There is also Dropbox support, so you don't need to use Microsoft OneDrive. One you've logged in to your Dropbox account, you will see a list of Places you can save and open things. You can then open, modify, and save any spreadsheets in DropBox. We'd like to see iCloud Drive here too.
The features only open to Office 365 users include: customising pivot table styles and layouts (you can't create pivot tables in Excel for iOS anyway); add custom colours to shapes; insert and edit WordArt; add shadows and reflection styles to pictures; and add or modify chart elements.
Premium features are available with an Office 365 Personal account (one computer, one tablet, one phone) for £5.99/$6.99 per month, or Office 365 Home (up to five of each device type) for £7.99/$9.99 per month.

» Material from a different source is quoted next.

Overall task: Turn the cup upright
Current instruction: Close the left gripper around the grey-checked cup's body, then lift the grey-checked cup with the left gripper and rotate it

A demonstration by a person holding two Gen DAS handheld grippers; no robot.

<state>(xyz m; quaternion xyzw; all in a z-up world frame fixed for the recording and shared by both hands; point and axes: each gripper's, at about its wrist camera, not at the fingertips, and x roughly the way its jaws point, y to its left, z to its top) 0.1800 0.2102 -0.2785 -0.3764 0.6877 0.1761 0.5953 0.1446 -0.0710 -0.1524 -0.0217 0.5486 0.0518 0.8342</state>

You'll also get one terabyte of OneDrive storage, which can be used both in Excel and as a general cloud storage drive. Unless you're creating and editing graphs in Excel for iOS, you'll probably find that the free version meets your needs.
There is no difference between the iPad and iPhone app - but we have to admit that using Excel on the iPad is a much better experience due to the bigger screen. The iPhone screen really is too small for all but the most basic of editing. We'd use it in an emergency, but if we were crafting a document or making significant edits we'd be reaching for the iPad.

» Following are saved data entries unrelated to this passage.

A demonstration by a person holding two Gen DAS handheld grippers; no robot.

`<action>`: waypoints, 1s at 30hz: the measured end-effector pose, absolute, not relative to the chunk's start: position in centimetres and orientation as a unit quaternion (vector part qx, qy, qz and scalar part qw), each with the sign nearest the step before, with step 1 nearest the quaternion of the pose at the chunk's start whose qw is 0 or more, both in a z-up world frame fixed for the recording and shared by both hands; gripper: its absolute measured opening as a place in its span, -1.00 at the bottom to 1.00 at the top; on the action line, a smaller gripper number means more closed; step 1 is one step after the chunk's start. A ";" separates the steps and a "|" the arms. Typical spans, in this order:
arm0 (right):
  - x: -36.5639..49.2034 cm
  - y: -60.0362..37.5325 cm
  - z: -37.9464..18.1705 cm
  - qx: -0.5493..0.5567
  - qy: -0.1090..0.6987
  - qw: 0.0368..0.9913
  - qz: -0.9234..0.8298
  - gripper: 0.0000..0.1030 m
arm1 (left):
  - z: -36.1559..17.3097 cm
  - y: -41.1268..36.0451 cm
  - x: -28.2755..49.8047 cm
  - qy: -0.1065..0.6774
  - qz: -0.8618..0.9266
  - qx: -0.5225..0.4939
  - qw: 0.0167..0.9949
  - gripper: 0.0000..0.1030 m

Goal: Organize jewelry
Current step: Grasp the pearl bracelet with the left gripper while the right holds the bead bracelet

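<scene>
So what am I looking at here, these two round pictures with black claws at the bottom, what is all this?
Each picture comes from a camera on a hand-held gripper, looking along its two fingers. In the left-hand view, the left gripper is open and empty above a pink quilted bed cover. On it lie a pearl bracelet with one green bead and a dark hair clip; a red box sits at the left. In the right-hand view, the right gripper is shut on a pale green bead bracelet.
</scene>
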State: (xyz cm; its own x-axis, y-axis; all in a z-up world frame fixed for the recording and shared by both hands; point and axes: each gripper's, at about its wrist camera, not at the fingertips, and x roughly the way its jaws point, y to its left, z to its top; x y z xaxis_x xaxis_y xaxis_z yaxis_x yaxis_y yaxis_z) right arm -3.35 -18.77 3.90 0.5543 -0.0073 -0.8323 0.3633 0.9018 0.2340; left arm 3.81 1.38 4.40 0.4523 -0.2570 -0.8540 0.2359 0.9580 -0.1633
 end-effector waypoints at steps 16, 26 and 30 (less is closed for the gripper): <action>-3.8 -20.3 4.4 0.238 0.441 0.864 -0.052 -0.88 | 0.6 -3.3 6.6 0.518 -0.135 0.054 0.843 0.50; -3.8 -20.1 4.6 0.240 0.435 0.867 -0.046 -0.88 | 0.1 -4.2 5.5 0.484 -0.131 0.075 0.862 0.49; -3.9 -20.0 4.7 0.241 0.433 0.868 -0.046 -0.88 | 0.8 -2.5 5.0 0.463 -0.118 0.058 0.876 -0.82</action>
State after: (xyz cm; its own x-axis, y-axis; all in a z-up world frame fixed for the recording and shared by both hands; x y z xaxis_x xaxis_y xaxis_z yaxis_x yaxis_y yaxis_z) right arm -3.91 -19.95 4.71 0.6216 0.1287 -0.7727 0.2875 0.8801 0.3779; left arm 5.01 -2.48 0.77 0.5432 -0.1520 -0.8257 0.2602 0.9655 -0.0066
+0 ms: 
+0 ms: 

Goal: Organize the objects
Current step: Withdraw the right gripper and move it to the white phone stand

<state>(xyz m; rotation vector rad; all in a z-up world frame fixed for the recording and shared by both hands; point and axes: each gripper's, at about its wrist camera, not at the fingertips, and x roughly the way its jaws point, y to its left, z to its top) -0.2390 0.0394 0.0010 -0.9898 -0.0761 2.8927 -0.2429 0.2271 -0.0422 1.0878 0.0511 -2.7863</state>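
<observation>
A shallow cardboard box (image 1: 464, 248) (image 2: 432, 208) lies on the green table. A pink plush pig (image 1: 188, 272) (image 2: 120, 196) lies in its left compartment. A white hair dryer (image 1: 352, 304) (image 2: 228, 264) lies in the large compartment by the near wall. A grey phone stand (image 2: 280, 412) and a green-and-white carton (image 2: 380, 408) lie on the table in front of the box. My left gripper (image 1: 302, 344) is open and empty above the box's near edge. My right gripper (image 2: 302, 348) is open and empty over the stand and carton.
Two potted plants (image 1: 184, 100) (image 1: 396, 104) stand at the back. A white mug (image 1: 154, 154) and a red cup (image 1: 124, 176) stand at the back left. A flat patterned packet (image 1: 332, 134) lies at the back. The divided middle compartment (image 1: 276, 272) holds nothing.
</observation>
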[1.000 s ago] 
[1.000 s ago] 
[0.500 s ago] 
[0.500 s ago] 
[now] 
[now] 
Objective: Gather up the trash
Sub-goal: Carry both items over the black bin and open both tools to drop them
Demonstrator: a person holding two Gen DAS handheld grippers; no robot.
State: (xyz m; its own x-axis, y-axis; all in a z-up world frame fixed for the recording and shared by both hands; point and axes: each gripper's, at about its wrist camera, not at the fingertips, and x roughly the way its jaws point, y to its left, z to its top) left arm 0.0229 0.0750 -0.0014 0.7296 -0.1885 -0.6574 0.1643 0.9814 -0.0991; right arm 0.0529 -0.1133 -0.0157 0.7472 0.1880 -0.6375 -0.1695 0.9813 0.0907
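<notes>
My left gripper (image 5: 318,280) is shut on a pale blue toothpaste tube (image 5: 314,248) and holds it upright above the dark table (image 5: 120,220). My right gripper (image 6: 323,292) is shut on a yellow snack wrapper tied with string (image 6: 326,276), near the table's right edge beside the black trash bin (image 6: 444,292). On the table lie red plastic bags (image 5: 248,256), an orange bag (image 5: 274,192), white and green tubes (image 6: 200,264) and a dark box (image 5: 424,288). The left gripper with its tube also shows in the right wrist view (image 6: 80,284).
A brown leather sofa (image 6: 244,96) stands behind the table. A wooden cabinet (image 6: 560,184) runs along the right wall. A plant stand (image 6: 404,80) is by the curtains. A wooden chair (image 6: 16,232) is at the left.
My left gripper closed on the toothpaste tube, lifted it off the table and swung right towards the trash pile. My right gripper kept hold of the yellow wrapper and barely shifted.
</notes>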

For example, there's no room for the ribbon on the iPhone's screen; to call up the ribbon, you have to tap the Edit icon, which opens an edit area that takes up about a third of the screen, and then tap another pop-up to select, for instance, Formulas, and then scroll through the formula browser. On the iPad, the ribbon is always visible, and choosing a ribbon item only loses one line of the display.
As well as creating and editing spreadsheets you can also print. This feature works well and was introduced prior to the November update.
There are still a few things you can't do in Excel for iOS, you can see and delete comments but not create or edit them; you can't name cells or ranges, create conditional formatting rules, or enter array formulas. You also can't insert images from OneDrive (or Dropbox) either, only from the iOS device's photos. And Excel is a one-thing-at-a-time app - that means if you're working with two or more spreadsheets, you will have to fully close one to open the other one.
Find out more about Excel for iOS here.
PowerPoint for iPad and iPhone
Just like Word and Excel for iOS, PowerPoint no longer requires a subscription to edit presentations.
There are a few other improvements on the previous version: you can add and edit animations; can crop images; and use a Presenter View; audio and video now play correctly; and you can add video (though not standalone audio) from your iOS device.
If you have an Office 365 subscription you get access to premium features including Presenter View; adding custom colours to shapes; adding and editing WordArt; applying reflections and shadows to graphics; adding and editing chart elements; and adjusting the shading of table cells, rows, and columns.
It's no match for the desktop version of PowerPoint. For example, you have limited control over transitions; and you can't create new themes, add SmartArt, or see your slides in Outline view. On an iPad, you can see comments added on a Mac or PC, but not edit them or add new comments; comments are entirely absent on the iPhone.
As with the other apps, Dropbox file storage is an alternative to Microsoft's own OneDrive.